Thanks for the good suggestion. I will consider to add a guidance in the next version. 
  1. Which option performs just a burden test? It isn't clear to me in the documentation.
If you want to perform a burden test, you can use 

SKAT function: use r.corr=1
SKATBinary function: use method="Burden"

  1. It's difficult to know apriori whether "a large fraction of variants" are causal/non-causal or if the effects are in the same/different directions. Or am I missing something? I don't expect you to resolve this unless I've missed something.
So we developed SKAT-O method which adaptively selects between SKAT and Burden test to maximize power. If you don't have any prior assumption on % of causal variants and directions of them, I recommend to use SKAT-O. 
  1. In which situations would you choose SKAT-CommonRare over the other methods?
The burden test, SKAT, and SKAT-O methods (implemented in SKAT and SKATBinary functions) are developed for testing for rare-variant associations. If you want to test for both common and rare variants together, you need to use SKAT-CommonRare. The main difference between these two approaches is a different weighting scheme. 

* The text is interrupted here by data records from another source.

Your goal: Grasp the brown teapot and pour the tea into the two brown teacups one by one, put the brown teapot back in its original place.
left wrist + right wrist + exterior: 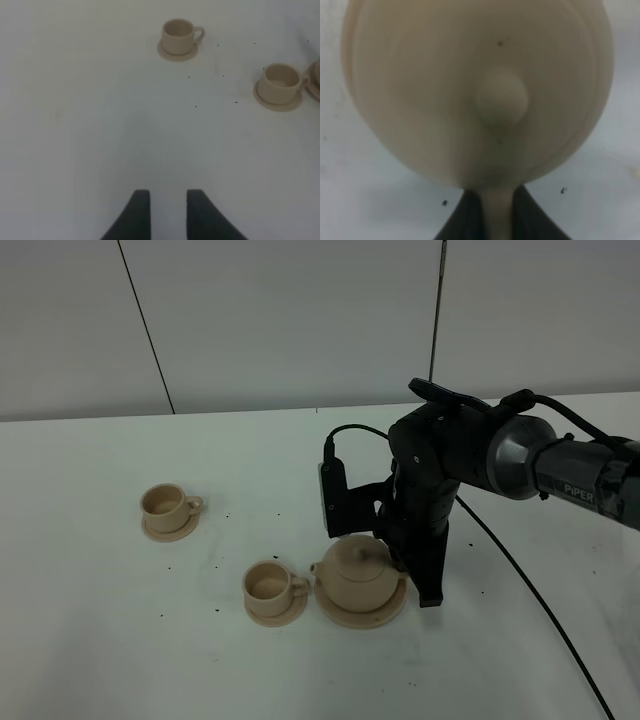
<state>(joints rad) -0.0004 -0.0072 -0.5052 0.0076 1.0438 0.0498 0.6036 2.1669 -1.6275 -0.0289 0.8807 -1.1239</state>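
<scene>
Lower centre, high view: squat beige-tan ceramic teapot (357, 575) on wide round tan saucer (364, 620). Right jaws pinching its loop handle (497, 220). Small tan handled teacup (268, 585) just left; matching teacup (165, 503) farther upper left. Left jaws spread above white counter (75, 125).

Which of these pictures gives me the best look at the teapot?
The exterior high view: the teapot shows whole there, lid, spout and saucer beneath. The right wrist view is a blurred close-up of its lid, its handle pinched in the right claw. The left wrist view catches only a sliver at the edge.
</scene>
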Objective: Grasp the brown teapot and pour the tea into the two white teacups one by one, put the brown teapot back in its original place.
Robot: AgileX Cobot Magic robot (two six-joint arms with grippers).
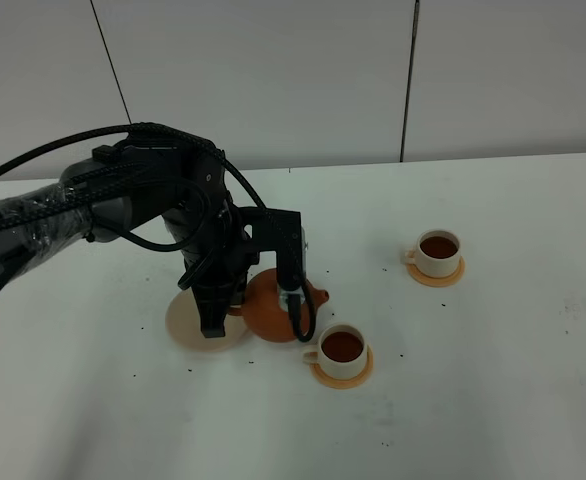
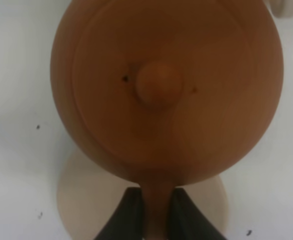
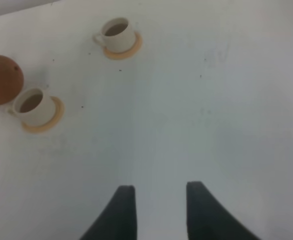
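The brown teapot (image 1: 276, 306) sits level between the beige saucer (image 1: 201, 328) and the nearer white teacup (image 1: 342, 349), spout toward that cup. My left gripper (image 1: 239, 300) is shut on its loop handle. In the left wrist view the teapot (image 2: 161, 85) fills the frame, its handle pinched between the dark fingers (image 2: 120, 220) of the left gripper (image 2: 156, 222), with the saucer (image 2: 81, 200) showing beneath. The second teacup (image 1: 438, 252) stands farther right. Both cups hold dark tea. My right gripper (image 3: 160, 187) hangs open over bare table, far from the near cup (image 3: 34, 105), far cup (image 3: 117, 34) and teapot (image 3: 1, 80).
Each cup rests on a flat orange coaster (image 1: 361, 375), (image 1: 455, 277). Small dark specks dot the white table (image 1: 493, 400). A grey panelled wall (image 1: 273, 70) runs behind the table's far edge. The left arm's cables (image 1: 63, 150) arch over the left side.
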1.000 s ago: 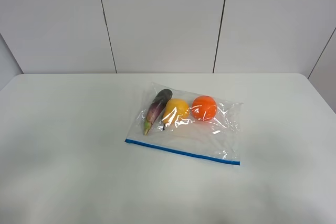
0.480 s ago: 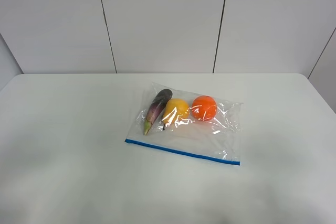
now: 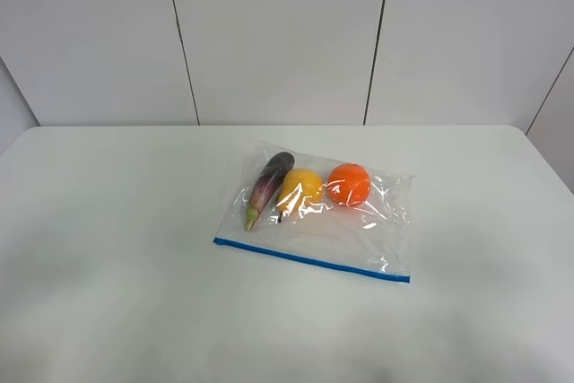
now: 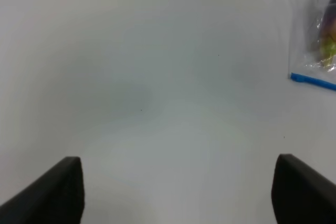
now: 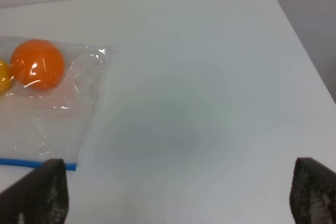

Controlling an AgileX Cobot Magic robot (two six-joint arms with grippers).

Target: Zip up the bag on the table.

1) SKAT and SKATBinary functions uses a weighting scheme to up-weight rarer variants (ex beta(1, 25)). This weighting scheme effectively remove the common variants from the test, since common variants are severely under-weighted. 
2) SKAT-CommonRare function uses a weighting scheme in which common and rare variants contribute to the test equally, or a weighting parameter between common and rare variants are selected data-adaptively. So you can test for both common and rare variant effects.